Registration Process
Signing up as a buyer of services is pretty easy. I really like the fact that oDesk did not require me to give them my credit card information just to create an account. Creating an account was fairly painless.

Vendor Selection
Vendor selection was pretty tough. After posting my job on the system, I got responses from 25 providers over the course of 48 hours. The oDesk interface gives you a good sense of how others have rated the past oDesk performance of those vendors, their skills sets, and some of their past work. I ended up using a very simple algorithm for choosing a vendor. I decided to start by choosing the vendors who had worked the most hours in oDesk and then filtering them based on their scores and feedback. I also took a look at a few of the portfolios that people had posted to get a sense for the kind of work they had accomplished. Given that prices are fairly low, I used price only as a sanity check.

I was ultimately happy with the vendor I chose. However, the process left me a bit unsatisfied for a few reasons. First, I had no way of knowing whether the portfolios claimed by the providers were in fact their work. It would be nice if there were some way for oDesk to audit this process. Second, while the feedback scores and feedback percentiles were useful, what I really would have liked to see was a simpler stat — what fraction of their past customers would use them again or have used them again?
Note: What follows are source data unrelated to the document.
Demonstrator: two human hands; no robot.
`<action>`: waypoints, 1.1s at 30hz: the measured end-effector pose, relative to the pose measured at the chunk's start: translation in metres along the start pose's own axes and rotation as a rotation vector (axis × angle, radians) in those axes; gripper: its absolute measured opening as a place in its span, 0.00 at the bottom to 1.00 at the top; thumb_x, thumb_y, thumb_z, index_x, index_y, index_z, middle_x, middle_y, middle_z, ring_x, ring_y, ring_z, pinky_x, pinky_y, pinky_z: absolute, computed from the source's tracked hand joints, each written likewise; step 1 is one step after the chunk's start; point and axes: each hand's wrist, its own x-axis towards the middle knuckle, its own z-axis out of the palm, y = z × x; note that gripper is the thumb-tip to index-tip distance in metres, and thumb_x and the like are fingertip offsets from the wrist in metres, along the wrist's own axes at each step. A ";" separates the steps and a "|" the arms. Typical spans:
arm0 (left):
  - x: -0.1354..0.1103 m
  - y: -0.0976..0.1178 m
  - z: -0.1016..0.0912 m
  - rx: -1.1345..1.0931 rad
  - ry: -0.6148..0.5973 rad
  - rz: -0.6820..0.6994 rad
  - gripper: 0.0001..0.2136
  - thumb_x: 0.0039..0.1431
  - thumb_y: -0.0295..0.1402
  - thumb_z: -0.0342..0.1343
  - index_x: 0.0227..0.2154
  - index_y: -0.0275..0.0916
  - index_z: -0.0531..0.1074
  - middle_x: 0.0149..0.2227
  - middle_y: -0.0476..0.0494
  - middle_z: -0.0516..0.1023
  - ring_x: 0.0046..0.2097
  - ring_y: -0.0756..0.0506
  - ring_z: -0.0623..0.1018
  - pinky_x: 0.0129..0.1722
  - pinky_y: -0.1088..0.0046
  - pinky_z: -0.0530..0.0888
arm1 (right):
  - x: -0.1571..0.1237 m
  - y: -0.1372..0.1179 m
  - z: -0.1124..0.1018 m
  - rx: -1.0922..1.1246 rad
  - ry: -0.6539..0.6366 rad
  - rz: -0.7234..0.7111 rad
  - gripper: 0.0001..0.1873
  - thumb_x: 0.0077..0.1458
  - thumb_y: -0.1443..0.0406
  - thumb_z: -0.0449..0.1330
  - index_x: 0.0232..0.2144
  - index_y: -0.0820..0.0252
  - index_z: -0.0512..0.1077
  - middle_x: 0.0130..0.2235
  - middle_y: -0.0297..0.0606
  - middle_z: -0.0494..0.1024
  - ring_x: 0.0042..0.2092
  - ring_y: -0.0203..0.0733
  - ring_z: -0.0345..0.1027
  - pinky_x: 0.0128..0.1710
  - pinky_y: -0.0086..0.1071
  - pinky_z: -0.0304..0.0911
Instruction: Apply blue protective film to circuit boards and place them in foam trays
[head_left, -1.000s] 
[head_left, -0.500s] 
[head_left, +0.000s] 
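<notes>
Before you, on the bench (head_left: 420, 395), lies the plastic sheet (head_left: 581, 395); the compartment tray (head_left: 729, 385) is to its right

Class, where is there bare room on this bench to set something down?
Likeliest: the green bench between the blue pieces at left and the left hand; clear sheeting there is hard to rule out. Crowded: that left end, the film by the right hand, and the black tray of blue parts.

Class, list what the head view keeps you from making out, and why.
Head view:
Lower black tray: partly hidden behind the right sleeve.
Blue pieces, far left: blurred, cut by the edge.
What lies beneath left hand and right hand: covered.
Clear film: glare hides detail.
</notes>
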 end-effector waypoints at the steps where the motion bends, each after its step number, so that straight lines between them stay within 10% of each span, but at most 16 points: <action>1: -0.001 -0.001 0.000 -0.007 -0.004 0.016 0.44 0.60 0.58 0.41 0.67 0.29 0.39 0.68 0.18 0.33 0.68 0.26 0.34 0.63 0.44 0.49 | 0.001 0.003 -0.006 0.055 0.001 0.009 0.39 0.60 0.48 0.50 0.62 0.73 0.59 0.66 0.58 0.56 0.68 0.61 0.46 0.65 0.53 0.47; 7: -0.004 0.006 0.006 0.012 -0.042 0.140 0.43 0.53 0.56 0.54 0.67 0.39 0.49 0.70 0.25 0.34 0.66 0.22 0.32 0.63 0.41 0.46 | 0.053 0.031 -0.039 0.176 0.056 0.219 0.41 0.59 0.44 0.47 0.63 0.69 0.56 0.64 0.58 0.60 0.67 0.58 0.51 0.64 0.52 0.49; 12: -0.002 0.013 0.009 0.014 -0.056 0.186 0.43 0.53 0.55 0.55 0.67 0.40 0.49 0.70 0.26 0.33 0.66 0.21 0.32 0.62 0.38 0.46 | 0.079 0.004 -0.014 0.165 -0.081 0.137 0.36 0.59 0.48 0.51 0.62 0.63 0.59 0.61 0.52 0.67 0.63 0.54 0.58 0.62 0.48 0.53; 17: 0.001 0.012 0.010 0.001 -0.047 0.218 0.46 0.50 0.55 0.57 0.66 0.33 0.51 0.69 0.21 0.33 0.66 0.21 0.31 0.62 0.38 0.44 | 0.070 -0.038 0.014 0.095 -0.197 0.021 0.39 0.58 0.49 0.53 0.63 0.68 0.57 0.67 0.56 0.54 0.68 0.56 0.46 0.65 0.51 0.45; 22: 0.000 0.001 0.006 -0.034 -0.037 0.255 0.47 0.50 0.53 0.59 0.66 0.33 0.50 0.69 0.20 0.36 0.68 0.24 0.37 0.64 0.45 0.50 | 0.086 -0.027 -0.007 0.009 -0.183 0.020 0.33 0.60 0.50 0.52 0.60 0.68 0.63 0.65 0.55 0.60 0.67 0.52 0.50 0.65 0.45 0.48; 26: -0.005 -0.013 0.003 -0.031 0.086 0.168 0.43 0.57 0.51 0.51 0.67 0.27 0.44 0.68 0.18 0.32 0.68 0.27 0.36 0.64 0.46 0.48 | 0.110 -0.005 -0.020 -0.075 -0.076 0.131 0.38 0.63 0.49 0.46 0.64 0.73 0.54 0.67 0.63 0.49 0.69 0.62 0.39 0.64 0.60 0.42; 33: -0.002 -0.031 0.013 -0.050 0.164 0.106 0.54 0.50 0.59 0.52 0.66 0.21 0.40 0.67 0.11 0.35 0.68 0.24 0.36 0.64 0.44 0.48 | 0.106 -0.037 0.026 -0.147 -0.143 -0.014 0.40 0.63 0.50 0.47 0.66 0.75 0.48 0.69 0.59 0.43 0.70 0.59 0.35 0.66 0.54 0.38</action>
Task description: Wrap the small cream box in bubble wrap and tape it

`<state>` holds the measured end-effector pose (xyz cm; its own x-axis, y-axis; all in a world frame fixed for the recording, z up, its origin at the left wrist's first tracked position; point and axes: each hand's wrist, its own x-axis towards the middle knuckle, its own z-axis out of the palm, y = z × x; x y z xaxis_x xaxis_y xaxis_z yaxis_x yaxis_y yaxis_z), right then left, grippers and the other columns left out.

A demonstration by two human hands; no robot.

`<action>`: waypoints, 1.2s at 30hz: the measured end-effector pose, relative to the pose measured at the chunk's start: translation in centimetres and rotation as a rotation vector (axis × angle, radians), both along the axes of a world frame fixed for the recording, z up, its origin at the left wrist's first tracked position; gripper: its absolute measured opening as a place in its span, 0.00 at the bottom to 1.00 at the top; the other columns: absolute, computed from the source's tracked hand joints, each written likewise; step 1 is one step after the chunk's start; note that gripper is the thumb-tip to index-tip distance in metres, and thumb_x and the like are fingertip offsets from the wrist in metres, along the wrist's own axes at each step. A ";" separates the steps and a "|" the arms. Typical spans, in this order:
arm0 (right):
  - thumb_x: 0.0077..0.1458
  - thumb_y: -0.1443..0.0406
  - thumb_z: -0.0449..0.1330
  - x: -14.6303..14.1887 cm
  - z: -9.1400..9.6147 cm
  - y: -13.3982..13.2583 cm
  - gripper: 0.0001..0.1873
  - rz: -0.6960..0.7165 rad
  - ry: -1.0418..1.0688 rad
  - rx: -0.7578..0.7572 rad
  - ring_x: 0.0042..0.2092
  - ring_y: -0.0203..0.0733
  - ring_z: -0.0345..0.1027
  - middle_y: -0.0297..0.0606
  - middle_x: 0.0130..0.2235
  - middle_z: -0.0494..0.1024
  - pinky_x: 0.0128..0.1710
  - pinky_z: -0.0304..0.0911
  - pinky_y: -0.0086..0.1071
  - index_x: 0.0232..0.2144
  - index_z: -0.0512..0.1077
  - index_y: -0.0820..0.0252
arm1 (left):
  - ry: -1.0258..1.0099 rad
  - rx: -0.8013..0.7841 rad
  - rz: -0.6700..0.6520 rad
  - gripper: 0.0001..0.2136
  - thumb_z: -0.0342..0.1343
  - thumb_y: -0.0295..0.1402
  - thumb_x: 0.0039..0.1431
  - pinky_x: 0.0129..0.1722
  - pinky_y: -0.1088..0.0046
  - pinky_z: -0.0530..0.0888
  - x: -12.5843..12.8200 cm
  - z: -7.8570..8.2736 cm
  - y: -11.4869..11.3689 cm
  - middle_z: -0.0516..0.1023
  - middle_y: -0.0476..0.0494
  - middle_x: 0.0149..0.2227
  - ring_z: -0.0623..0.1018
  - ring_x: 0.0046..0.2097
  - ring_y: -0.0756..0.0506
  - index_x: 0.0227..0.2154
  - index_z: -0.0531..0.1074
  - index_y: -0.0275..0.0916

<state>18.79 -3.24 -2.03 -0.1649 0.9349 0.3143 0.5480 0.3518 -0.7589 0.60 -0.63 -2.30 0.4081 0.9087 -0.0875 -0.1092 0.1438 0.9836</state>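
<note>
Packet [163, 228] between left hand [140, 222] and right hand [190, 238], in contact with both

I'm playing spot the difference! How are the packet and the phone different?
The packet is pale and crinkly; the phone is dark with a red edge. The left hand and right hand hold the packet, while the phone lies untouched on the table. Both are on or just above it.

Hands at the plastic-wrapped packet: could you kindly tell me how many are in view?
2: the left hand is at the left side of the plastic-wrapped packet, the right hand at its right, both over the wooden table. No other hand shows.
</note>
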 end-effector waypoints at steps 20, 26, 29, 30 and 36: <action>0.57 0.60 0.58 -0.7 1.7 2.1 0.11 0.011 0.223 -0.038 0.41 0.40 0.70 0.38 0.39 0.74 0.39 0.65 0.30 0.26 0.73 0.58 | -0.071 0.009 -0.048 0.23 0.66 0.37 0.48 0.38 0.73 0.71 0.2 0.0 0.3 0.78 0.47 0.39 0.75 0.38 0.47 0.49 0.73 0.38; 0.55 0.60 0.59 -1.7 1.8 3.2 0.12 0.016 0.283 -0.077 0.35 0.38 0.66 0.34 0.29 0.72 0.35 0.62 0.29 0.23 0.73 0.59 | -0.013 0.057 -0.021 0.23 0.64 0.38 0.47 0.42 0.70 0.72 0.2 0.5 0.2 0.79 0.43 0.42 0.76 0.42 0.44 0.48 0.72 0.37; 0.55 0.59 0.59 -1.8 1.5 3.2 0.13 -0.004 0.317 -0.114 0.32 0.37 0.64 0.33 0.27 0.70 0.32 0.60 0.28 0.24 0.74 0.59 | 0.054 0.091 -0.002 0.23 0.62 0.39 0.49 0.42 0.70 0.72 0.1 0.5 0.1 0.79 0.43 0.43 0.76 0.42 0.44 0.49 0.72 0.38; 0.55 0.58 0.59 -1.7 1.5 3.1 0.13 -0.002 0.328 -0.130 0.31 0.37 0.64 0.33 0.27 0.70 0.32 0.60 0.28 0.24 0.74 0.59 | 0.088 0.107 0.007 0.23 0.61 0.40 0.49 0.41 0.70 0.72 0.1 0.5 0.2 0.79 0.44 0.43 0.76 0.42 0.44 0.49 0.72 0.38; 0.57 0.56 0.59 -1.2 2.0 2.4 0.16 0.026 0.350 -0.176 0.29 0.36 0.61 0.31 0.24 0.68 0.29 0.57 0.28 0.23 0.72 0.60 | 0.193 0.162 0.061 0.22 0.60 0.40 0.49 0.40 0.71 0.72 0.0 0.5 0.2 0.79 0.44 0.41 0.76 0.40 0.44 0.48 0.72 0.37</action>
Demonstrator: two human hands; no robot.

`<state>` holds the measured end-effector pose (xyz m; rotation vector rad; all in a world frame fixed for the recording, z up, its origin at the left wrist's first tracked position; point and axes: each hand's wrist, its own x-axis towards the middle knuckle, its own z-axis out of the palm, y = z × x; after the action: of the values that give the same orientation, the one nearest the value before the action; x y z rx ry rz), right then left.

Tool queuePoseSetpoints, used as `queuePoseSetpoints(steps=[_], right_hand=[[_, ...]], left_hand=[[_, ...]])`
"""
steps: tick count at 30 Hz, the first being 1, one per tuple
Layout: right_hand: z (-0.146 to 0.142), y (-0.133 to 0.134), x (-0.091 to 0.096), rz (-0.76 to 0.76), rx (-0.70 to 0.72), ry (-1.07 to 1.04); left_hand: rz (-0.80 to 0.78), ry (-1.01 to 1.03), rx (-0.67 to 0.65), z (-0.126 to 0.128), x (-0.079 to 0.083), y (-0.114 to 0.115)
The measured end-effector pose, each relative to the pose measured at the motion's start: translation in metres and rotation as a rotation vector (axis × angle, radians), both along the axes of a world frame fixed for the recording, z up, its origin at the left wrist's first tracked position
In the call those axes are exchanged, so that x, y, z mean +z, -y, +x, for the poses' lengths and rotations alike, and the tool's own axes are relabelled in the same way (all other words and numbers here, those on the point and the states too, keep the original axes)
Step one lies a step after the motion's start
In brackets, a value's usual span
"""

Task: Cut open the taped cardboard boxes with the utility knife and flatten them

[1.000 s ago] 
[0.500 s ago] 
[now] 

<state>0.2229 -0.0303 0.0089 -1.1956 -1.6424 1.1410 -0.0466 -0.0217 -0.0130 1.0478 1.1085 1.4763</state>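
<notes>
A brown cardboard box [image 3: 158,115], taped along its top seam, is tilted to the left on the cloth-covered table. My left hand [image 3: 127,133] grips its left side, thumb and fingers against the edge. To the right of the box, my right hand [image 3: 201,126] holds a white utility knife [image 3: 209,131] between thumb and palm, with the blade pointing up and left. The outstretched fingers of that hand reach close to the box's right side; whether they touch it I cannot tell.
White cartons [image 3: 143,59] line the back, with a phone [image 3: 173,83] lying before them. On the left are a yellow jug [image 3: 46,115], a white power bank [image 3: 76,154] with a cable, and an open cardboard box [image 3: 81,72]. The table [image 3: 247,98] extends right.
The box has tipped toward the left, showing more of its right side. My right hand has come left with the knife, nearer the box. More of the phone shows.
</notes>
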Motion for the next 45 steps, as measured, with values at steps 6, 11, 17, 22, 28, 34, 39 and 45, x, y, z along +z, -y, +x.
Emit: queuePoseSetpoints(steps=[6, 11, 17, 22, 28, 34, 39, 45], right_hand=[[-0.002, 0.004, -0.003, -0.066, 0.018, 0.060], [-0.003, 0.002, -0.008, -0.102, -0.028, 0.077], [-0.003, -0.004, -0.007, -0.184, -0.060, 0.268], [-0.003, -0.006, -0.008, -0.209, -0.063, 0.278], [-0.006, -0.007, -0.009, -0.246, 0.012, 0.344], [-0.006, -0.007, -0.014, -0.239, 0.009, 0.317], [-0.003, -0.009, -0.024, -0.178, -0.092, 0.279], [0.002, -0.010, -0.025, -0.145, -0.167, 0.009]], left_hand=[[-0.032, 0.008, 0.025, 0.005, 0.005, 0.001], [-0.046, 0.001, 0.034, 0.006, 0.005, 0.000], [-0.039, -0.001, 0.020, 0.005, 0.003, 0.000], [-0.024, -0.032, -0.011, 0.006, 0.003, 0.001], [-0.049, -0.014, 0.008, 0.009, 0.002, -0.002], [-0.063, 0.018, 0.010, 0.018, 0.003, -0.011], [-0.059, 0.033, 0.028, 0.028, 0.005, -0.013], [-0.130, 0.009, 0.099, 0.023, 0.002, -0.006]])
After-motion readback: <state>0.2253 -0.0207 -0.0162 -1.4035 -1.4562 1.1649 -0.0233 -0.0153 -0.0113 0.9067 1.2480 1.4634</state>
Finally, there were a few profiles that looked like meta-profiles (one oDesk user who might actually have more than one developer behind it). I was fine with that, but it would have been nice to differentiate between “firms” and “individuals” when looking for providers. I realize the last point is a bit of a nitpick.

Vendor Management
Overall, managing my vendor was not too bad. I do have one caveat, however — if you are not accustomed to using outside developers, there is a learning curve in terms of how you communicate changes, revisions, etc to someone with whom you have not worked and who is not sitting down the hall. Once you get over those bumps, communicating is pretty easy. My developer and I used Skype and email to pass information and documents back and forth and that was fine.

What I would fix

1. Support for Firm Fixed Price Contracts – My developer and I decided that the nature of the design work I needed done really lended itself more toward a fixed price contract as opposed to hourly billing. However, after consultation with oDesk support, I learned that it wasn’t possible to do it this way. So my developer and I just figured the hourly equivalent of the fixed price and did it that way. The ability to simply do a fixed price contract would be nice.

2. Improve Buyer Interface – I wasn’t overly impressed by the buyer interface. I found it hard to navigate and lacking some of the key features that I really wanted to see. For example, the tabs called “My Jobs” and “My Assignments” were not particularly instructive — what’s the difference between a job and an assignment? What’s under those tabs? I constantly found myself clicking around to find the things I wanted to use.

I would have really liked to have a dashboard that I could see when I logged in. The dashboard would show me how many hours my provider had logged, how much I had accrued, and how much time had elapsed since the project started. The screen captures are nice, but I don’t have time to micromanage work in that way.

3. Fees – These have already been fixed. When I signed up for oDesk, fees were set at 30%. They have since dropped to 10%.

I have another post in the works talking more about the business of oDesk.